RegisterUserReply can return four shapes based on the service result:

pub enum RegisterUserResult {
    Registered(Uuid),
    RegisteredWithSession(Uuid, AccessToken, RefreshToken),
    EmailAlreadyExists,
    InvalidLink,
}
  • REGISTERED_WITH_SESSION: Registration succeeded and a new session was created. The reply contains the user_id plus access_token and refresh_token. Store them immediately using the same rules as a login response, then route to the signed-in area.
  • REGISTERED: Registration succeeded but no session was created (because auto_login was false). Route to the login screen and preload the email for convenience.
  • gRPC error ALREADY_EXISTS: The email was registered after the magic link was issued. Show an “already registered” message and link to sign-in.
  • INVALID_LINK: Magic link was unknown, already used, or expired. Inform the user that the link is invalid/expired and offer to send a new registration email.

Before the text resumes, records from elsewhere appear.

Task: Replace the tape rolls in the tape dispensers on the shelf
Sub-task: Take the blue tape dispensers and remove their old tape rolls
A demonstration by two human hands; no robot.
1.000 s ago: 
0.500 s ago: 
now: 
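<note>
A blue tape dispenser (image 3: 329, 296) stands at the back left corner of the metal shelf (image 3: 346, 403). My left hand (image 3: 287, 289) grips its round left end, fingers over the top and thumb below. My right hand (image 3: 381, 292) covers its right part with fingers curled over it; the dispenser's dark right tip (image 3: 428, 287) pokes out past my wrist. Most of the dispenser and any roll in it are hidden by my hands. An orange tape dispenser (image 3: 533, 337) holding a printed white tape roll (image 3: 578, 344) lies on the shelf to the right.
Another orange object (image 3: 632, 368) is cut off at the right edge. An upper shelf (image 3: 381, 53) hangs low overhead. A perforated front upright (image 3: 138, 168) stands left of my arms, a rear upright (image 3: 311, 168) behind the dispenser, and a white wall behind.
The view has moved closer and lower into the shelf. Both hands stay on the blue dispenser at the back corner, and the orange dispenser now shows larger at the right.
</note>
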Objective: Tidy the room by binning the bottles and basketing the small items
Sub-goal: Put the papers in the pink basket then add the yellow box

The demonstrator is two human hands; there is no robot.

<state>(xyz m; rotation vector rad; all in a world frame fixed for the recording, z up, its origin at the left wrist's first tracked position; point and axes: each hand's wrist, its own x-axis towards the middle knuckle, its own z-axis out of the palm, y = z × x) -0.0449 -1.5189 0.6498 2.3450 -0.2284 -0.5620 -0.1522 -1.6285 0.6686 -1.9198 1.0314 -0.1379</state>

When auto-login is enabled, the backend records the session with the supplied IP and user agent before returning tokens, so capturing accurate metadata is important for the session list and security analytics.

Retrying after failures

If the magic link expires or has already been used, require the user to restart from Step 1 and request a new registration email. Once a link has been consumed, it cannot be retried.

UI checklist

  • Provide separate screens for Step 1 (email + referral code submission) and Step 2 (password entry after clicking magic link).
  • In Step 1, include both an email field and an optional referral code field.
  • Show a visible countdown for magic link expiration and resend availability (based on config defaults; make them configurable via environment/UI constants).
  • In Step 2, extract both auth_key and referral_code from URL query parameters automatically—no manual token entry is needed.
  • Display the referral code (if present) on the Step 2 page for user confirmation, either as a read-only field or hidden input.
  • Ensure all success paths funnel to analytics hooks alongside the user_id returned from the RPC for downstream tracking.
  • When auto-login is disabled, clearly direct the user to the login screen after successful registration.

This flow mirrors the backend implementation and should keep the frontend in sync with the server-side invariants without re-reading the Rust code every time changes are made.